Denken Sie bitte daran Ihren Benutzernamen einzufügen. In meinem Beispiel ist die Option zum abschalten des Cache mit angefügt. Wenn Sie diese Option nicht nutzen möchten entfernen Sie bitte den betreffenden Teil.

Experimentelle Sicherheitsfunktionen aktivieren

Über about:flags (in die Adressleiste des Browser eingeben) lassen sich einige interessante Sicherheits-Feature von Chrome aktivieren:

  • XSS Auditor: Aktiviert XSS Auditor von WebKit (websiteübergreifender Skriptschutz). Diese Funktion soll Sie vor bestimmten Angriffen bösartiger Websites schützen. Sie verbessert Ihre Sicherheit, ist jedoch eventuell nicht mit allen Websites kompatibel.
  • Click-to-Play: Click on a blocked plug-in to run it.( PLUG-IN Blocker ( Flash,WM,PDF usw.)
  • Disable outdated plug-ins: Deaktiviert Plug-ins mit bekannten Sicherheitslücken automatisch und bietet Aktualisierungslinks für Plug-ins.

Bitte beachten Sie das diese Funktionen sich im Experimentellen Status befinden.

Google Chrome/Iron Erweiterungen

Im folgenden sehen Sie eine Aufstellung sicherheitsrelevanter Erweiterungen für Chromium basierte Browser.

Google Chrome/Iron im Inkognito Modus starten

Mit der Kommandozeilen-Option --incognito können sie Chrome/Iron im sogenannetn Porno-Modus starten.

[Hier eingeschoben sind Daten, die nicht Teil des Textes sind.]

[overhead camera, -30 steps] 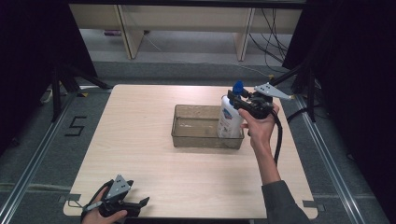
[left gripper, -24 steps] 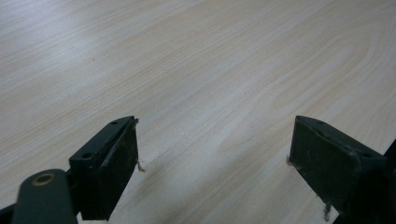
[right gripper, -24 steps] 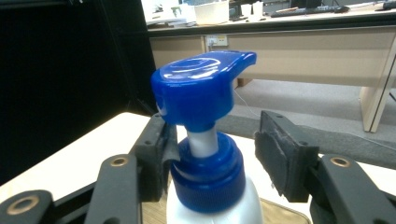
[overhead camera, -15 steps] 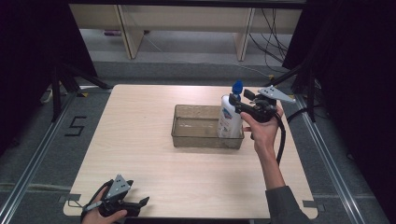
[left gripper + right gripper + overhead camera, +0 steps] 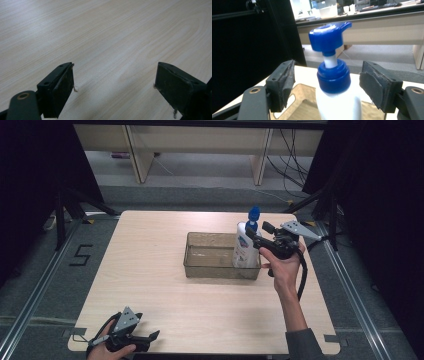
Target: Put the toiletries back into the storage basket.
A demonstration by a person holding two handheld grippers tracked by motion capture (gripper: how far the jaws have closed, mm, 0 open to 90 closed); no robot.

Es werden keine Informationen auf die Festpaltte geschrieben. Rufen Sie bitte die Einstellungs-Option der Google Chrome Verknüpfung auf. Unter Ziel fügen Sie bitte (Beispiel) folgende Zeile ein:

"C:\Users\Ihr Benutzername\AppData\Local\Google\Chrome\Application\chrome.exe" --incognito

Bitte beachten Sie die Hinweise zum Inkognito Modus von Google.

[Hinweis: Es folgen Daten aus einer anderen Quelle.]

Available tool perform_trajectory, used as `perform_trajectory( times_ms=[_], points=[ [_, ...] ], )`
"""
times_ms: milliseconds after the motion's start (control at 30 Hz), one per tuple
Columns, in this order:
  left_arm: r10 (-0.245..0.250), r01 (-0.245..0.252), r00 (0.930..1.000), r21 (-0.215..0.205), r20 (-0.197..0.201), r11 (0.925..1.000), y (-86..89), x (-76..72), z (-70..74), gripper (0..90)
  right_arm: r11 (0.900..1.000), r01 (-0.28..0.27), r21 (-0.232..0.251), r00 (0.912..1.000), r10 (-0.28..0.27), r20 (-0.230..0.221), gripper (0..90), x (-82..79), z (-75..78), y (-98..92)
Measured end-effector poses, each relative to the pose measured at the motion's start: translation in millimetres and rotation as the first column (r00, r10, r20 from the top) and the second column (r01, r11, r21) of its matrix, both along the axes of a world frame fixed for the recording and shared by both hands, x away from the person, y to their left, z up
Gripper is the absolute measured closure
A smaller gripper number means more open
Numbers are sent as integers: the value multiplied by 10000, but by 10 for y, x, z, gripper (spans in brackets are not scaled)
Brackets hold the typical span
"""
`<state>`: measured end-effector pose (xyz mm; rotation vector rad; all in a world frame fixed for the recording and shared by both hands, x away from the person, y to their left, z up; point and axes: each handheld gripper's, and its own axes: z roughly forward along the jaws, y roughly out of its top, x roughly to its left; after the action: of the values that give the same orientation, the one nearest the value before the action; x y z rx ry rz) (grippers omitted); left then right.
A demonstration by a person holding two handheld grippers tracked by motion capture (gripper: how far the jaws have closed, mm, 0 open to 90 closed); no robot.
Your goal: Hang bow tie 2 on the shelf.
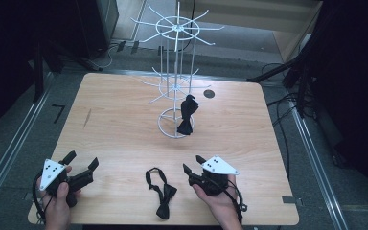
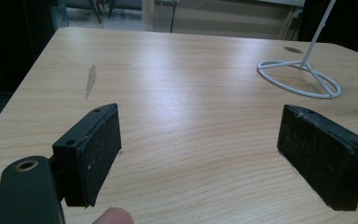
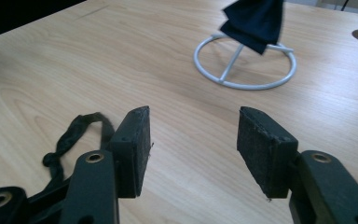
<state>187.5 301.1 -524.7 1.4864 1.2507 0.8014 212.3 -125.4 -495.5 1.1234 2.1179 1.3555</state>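
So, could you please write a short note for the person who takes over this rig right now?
Left gripper: open, empty, near the table's front left corner.
Right gripper: open, empty, just right of the loose bow tie.
Things: one bow tie already hangs on the white wire rack; the loose one lies flat at the front edge, between the grippers.
Done: first tie hung.
Left: probably pick up the loose tie and hang it on a free hook.
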Motion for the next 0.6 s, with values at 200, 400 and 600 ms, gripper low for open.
perform_trajectory(
  times_ms=[200,400,600],
  points=[
    [1,-1,10000,-43,-16,10000,5,-1,0,144,9997,-123,203,9998,126,-184,463,-69,36,46],
    [-32,31,10000,-19,-83,10000,2,6,1,144,9989,-452,96,9981,455,-407,465,-153,-9,136],
    [-82,81,9999,-117,-94,9999,12,11,0,144,9965,-830,-34,9935,824,-782,463,-254,-90,262]
  ],
)
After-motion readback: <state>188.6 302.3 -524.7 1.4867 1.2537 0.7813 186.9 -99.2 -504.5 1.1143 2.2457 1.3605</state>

Nach dieser Modifizierung startet der Chrome/Iron Browser im "Inkognito Modus".

Proxy Settings

Google Chrome verwendet die System-Einstellungen für Proxys. Mit dem Ändern der Proxy-Einstellungen werden ebenfalls die User-spezifischen Systemeinstellungen geändert und wirken sich auf weiter Programme aus.

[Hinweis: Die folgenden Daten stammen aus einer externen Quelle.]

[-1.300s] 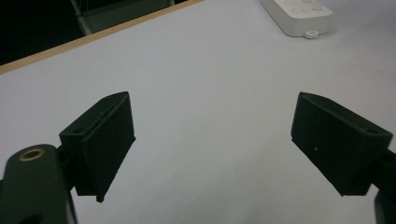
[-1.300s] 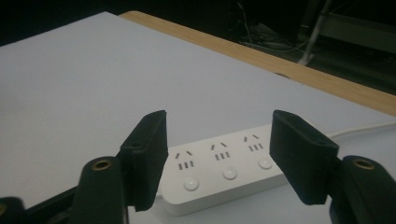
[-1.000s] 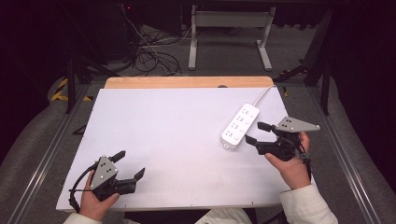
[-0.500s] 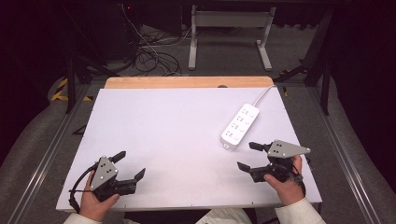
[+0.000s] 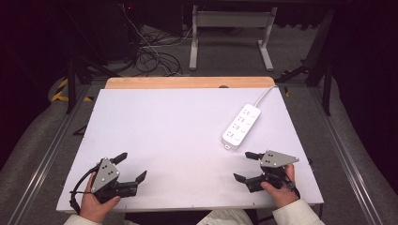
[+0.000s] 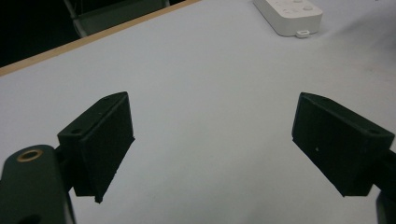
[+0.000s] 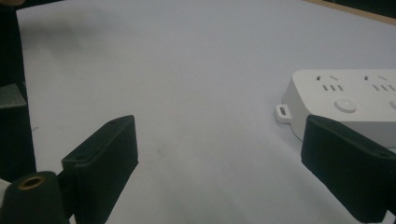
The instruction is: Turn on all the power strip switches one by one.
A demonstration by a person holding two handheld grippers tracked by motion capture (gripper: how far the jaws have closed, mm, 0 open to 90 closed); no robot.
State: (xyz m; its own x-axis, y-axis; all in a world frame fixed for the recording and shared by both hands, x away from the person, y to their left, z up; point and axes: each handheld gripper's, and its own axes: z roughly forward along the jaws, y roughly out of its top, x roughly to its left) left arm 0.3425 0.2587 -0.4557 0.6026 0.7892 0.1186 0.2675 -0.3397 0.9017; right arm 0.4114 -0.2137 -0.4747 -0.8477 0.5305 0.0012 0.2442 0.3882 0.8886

Da Google Chrome auf Webkit basiert, ist der Browser ohne weiter Zusatzmaßnahmen nicht für anonymes Surfen mit JonDonym oder Tor geeigent. So gibt es derzeit keinen wirklich guten Schutz gegen ein Ausspähen der IP-Adresse mittels FTP. Den Port 21 zu sperren, hilft an dieser Stelle nicht weiter, da eine Deanonymisierung über FTP nicht an diesen Port gebunden ist. Eine bessere Lösung wäre, FTP-Aufrufe z.B. mit einem Werbeblocker zu verhindern. Allerdings ist der letzte Mix dann wieder in der Lage Schnittmengenangriffe durchzuführen, die dazu beitragen können, den Nutzer zu identifizieren. Ob von dieser Blockade auch FTP-Aufrufe aus der URL-Leiste heraus betroffen wären, ist wahrscheinlich, bedarf aber noch eines Testes.